第30章 熱帯夜【逆ハー】
「あはー! 起きちゃった! 愛菜ちゃんは眠れないのー?」
暗闇の中でも十四松さんの大きな口はよくわかる。
「私もさっき起きたんです」
「そっかー! 疲れてるのにねー! 愛菜ちゃん、カラ松兄さんたちとさっきセクロスしてたよね!?」
「っ!?」
直球も直球。

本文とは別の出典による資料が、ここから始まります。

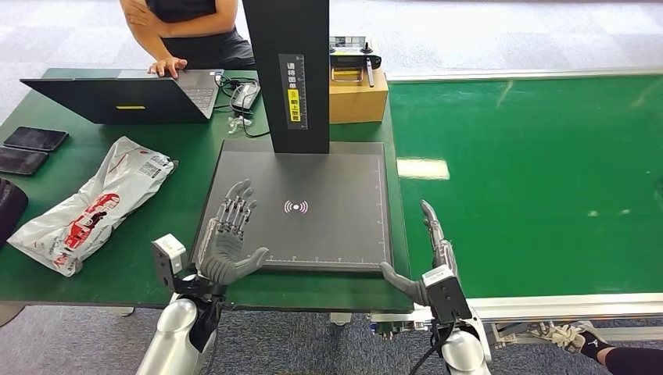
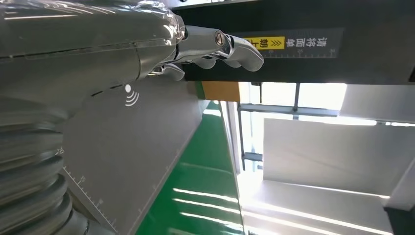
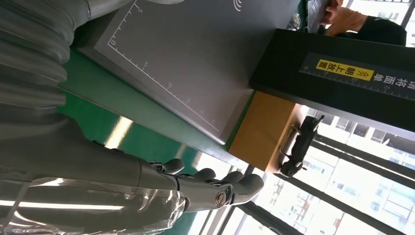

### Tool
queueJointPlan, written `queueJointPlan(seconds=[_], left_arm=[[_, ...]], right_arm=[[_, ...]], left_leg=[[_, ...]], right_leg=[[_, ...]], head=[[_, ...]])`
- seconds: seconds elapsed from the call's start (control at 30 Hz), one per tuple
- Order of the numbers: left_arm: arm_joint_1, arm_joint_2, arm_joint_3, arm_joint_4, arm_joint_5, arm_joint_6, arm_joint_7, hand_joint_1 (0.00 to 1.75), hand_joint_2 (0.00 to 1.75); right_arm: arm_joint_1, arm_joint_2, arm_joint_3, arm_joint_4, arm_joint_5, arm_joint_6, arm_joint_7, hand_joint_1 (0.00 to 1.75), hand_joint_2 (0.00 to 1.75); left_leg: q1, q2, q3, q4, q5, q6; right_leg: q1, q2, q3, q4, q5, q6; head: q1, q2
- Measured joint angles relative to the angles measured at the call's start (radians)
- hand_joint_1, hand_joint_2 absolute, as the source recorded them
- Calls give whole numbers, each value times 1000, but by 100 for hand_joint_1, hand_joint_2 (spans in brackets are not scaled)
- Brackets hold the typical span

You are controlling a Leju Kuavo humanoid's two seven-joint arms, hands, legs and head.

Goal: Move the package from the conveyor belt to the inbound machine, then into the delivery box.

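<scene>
Pictured from the head camera: inbound machine (image 1: 305, 207), a dark grey scan plate with a black upright column at its rear. Hovered over the plate's near-left corner, the left hand (image 1: 228, 234), palm down, fingers (image 1: 234, 205) spread apart and holding nothing. Poised just beside the plate's near-right corner, at the edge of the green conveyor belt (image 1: 532, 180), the right hand (image 1: 426, 258), fingers straight and apart, likewise holding nothing. Lay on the green tabletop (image 1: 117, 273) well left of the machine, the package (image 1: 94, 203), a white plastic mailer with red print, touched by neither hand. Stood behind the machine's column, to its right, a cardboard box (image 1: 358, 98) with a black controller on top. Sat open behind the machine to the left, a laptop (image 1: 125, 95), with a person's hand (image 1: 168, 66) resting on its keyboard. Rested further left than the package, two dark phones (image 1: 30, 148) at the tabletop's edge. Seen by the belt's near corner, right of the machine, a person's shoe (image 1: 567, 334) on the floor.
</scene>
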Motion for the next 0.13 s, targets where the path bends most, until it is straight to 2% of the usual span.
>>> queueJointPlan(seconds=[0.13], left_arm=[[0, -1, -1, -6, 7, -2, -6, 0, 175]], right_arm=[[-1, 0, 0, 0, 2, 0, 0, 0, 175]], left_leg=[[0, 0, 0, 0, 0, 0]], right_leg=[[0, 0, 0, 0, 0, 0]], head=[[0, 0]])
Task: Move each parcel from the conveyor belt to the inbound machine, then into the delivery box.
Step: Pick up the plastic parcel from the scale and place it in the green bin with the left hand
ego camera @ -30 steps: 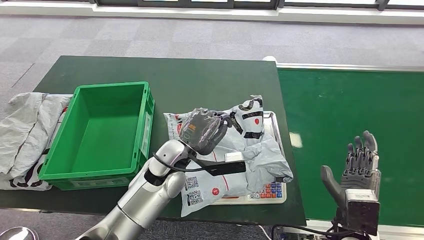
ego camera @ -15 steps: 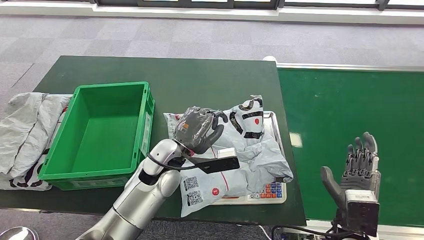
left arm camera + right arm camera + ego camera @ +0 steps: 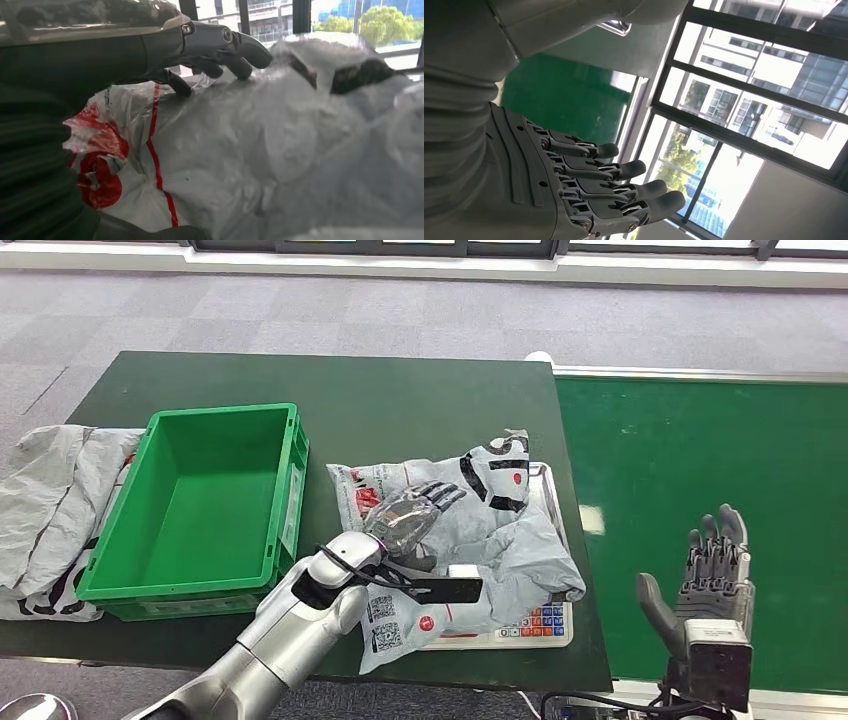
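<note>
A crumpled grey parcel (image 3: 500, 540) with red and black print lies on the inbound machine (image 3: 540, 625), a flat scale with a keypad at its front edge. My left hand (image 3: 405, 520) lies low on the parcel's left part, fingers stretched out and apart across the plastic. In the left wrist view the fingers (image 3: 220, 42) touch the top of the parcel (image 3: 250, 150), and the thumb sits beneath its edge without a clear grip. My right hand (image 3: 712, 575) stands open and upright over the green conveyor belt (image 3: 700, 440), holding nothing; its fingers (image 3: 589, 185) are spread.
The green delivery box (image 3: 290, 490) stands empty on the dark green table (image 3: 350, 390), just left of the scale. A heap of grey bags (image 3: 50, 500) lies at the table's left edge. The belt runs along the table's right side.
My left hand has come down from above the parcel onto it, and its curled fingers have stretched out. The parcel's top flap has shifted slightly. The right hand is nearly still.
</note>
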`<state>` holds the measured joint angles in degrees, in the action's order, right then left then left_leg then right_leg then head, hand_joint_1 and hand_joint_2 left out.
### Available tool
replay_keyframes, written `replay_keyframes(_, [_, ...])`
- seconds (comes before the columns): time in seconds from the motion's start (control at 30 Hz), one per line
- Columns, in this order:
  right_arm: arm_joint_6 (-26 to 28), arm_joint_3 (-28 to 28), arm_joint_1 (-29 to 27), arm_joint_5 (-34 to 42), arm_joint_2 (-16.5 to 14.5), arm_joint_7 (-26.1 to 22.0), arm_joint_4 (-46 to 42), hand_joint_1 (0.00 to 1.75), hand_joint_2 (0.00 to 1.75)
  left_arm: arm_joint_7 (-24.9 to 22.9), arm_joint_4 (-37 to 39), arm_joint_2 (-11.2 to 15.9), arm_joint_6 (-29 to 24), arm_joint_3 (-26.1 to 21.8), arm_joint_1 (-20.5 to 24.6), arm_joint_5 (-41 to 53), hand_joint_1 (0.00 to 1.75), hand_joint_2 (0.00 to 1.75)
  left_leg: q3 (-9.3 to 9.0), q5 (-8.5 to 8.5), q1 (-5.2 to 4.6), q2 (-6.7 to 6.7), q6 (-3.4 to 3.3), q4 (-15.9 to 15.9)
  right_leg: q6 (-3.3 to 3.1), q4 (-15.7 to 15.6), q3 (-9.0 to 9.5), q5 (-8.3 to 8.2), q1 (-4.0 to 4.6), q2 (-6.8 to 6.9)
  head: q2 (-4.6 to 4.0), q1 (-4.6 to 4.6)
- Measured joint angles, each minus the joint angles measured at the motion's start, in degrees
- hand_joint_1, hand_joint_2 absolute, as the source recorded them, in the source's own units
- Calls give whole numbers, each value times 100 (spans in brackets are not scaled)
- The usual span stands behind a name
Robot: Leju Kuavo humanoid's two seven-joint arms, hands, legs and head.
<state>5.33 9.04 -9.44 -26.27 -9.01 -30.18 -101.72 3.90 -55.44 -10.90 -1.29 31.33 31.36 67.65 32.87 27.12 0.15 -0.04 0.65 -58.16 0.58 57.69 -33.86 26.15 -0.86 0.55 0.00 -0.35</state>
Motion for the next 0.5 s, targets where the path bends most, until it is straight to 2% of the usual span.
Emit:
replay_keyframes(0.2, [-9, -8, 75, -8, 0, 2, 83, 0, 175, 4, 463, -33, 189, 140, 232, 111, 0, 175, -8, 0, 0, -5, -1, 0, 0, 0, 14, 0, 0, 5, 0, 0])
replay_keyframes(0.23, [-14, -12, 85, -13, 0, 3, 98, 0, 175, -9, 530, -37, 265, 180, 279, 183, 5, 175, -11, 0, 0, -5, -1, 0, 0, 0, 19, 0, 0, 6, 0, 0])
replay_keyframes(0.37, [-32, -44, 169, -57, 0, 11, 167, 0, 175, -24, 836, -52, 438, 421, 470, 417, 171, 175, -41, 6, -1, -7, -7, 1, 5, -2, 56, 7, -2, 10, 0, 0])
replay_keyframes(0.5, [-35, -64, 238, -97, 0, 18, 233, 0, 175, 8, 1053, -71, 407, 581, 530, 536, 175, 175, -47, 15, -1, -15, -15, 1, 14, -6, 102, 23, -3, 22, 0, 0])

なんでわかったの!?
とたんに額から汗が吹きでてくる。
「だって、愛菜ちゃんもカラ松兄さんも一松兄さんもトド松もみーんな同じにおいがしたよ! それってセクロスだよね!?」
「えーっと、いえ、その……」
「隠さなくていいよー! もしかして、カラ松兄さんたちは愛菜ちゃんのおっぱい触ったの!?」
おっぱいどころか全身愛されたけど、言えるわけがない。
「ほ、本当に何もしてないですよ?」
「マジでぇ!? 愛菜ちゃんの嘘つき! あははっ!」
「…………」
う〜ん、完全にバレてる……。
「ねぇねぇ、愛菜ちゃん! ぼくもおっぱい触っていい?」
「だ、だめっ」
「えー! なんでぇ!?」
「十四松さんっ、シーッ! 声大きいですっ」
背中のおそ松さんがモゾモゾと動いた。十四松さんはまったくめげない。
「カラ松兄さんたちだけズルいっす! ぼくだってセクロスしたいよー!」
「十四松さん! だから、もっと声のトーンを落と――」
「本当だよなぁ。あいつらだけお兄ちゃんより先に童貞卒業しちゃうとかマジやってらんねーよな。愛菜ちゃん、責任とってよ」
とつぜん耳元で誰かに囁かれ、私はビクッと震えた。
え? おそ松さん……? 起きちゃった……?
おそるおそる振り返ると、おそ松さんがニヤニヤと私を見ていた。